Published in final edited form as:
Transplant Proc. 1992 December; 24(6): 2567–2568.
PMCID: PMC2998920

Expression of Blood Group Antigen (A, B, H, Lea, Leb) on Liver Allografts

RECENT studies clearly revealed that blood group-related carbohydrate determinants play a crucial role in cell-cell interactions and that blood group antigens such as A, B, H, Lea, and Leb were neoexpressed mainly on the bile duct or bile ductule in some liver diseases, although their detailed pathogenesis remained unclear. 1,2 Thus, we examined the expression and the distribution of blood group antigens on liver allografts using immunohistochemical techniques.



Twenty failed grafts were obtained from 20 patients who received orthotopic liver transplantation at the University of Pittsburgh Medical Center from December 1989 to June 1991. Seven grafts were lost because of primary nonfunction and the remaining 13 were due to rejections. The duration of graft failure ranged from 1 day to 2520 days. Their primary immunosuppressive therapy consisted of FK 506 or cyclosporine (CyA) in addition to a low maintenance dose of prednisolone. Ten liver tissues, on which biopsies were performed during hepatic resections due to other medical reasons, served as controls.

Immunohistochemical Examination

The following mouse anti-human monoclonal antibodies (MAbs) were used according to the blood group of the liver donor; anti-A, anti-B, and anti-H (DAKO Corporation, Carpenteria, Calif), anti-Lewisa and anti-Lewisb (Accurate Chemical and Scientific Co, Westbury, NY).

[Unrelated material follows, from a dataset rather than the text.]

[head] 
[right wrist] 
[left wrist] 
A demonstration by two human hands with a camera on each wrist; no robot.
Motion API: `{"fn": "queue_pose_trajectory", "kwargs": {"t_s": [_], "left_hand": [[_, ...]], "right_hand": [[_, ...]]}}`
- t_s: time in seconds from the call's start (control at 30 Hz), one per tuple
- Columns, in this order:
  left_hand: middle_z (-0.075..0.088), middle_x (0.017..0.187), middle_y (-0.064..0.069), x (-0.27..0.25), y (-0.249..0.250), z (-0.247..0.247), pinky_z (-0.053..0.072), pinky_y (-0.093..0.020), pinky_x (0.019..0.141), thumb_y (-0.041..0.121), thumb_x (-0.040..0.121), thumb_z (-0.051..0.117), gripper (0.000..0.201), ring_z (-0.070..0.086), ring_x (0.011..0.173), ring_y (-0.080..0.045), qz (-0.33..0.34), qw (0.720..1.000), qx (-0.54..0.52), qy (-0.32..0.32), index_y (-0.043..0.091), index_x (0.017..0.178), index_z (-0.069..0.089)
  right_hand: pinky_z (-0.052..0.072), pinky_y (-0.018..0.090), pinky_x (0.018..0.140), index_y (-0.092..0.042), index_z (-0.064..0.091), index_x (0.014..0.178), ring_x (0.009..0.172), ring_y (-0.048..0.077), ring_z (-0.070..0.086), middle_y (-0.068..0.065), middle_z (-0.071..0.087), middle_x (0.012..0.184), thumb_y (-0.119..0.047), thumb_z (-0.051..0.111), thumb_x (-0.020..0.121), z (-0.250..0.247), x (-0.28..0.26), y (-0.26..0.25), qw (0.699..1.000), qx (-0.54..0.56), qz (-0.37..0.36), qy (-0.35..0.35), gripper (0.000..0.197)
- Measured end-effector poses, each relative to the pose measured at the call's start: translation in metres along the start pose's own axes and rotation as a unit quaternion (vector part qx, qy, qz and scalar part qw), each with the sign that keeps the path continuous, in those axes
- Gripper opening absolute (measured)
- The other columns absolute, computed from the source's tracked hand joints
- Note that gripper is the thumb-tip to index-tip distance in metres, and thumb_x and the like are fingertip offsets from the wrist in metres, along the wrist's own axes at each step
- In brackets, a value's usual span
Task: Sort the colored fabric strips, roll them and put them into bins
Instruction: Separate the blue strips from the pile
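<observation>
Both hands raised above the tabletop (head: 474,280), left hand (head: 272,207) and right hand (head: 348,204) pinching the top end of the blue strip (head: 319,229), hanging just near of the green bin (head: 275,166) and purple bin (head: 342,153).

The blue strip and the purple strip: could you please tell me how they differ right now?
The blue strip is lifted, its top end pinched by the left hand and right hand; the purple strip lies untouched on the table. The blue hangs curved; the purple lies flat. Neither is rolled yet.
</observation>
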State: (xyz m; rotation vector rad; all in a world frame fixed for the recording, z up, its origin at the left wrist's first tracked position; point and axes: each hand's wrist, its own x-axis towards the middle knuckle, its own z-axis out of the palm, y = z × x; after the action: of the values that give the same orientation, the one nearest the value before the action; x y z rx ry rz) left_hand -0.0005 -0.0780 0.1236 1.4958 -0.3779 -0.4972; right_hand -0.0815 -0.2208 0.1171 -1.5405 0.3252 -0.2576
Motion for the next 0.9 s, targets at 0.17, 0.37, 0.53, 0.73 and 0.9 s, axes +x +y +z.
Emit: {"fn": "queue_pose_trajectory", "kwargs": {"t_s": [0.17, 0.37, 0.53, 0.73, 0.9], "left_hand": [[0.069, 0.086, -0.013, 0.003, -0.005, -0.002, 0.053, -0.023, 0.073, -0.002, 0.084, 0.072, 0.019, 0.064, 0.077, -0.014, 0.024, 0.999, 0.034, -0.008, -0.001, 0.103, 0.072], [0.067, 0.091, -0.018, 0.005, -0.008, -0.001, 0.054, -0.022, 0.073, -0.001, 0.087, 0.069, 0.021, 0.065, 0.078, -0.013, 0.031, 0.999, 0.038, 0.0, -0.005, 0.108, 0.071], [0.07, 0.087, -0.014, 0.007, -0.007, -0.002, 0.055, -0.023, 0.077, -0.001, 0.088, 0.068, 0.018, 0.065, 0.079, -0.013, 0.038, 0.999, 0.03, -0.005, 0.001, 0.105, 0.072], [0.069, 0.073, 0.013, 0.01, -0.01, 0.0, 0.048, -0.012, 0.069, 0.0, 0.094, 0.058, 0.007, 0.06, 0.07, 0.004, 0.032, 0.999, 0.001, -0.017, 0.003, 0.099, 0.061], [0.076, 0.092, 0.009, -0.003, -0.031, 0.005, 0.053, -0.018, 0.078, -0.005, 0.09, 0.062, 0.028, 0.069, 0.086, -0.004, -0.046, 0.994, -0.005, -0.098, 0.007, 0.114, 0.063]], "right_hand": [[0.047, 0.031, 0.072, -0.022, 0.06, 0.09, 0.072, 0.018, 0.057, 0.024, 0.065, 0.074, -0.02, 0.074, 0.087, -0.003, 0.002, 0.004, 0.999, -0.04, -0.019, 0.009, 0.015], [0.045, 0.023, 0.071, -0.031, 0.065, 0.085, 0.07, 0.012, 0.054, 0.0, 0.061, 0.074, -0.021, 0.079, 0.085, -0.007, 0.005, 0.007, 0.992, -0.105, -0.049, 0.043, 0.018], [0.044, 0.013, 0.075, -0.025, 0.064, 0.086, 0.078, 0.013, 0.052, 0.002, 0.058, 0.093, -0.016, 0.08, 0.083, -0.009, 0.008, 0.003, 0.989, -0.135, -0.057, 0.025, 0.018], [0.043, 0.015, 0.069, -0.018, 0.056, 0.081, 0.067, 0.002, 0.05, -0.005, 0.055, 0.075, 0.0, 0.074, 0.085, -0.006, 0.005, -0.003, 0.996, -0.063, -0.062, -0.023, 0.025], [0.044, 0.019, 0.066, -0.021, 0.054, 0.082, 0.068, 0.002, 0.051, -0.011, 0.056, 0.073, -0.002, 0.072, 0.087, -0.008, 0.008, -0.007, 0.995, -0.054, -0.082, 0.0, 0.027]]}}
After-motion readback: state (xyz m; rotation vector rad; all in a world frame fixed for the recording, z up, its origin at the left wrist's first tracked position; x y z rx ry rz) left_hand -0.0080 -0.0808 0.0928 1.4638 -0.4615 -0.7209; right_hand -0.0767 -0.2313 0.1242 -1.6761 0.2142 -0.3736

Immunoperoxidase staining was performed as followed: Failed liver allografts were frozen in an OCT compound and stored at −80°C until testing. Cryostat specimens of 5 μm were initially incubated with avidin and biotin blocking reagents (Vector Laboratory, Burlingam, Calif) after fixation with acetone for 10 minutes. Then, the tissues were incubated with the anti-blood group MAbs for 30 minutes followed by the incubation with biotinylated second antibody (anti-mouse immunoglobulin) for an additional hour. After washing, these sections were reacted with avidin-biotin peroxidase complexes for 30 minutes and reacted further with 3,3′-diaminobenzidine substrate (Sigma, St Louis, Mo).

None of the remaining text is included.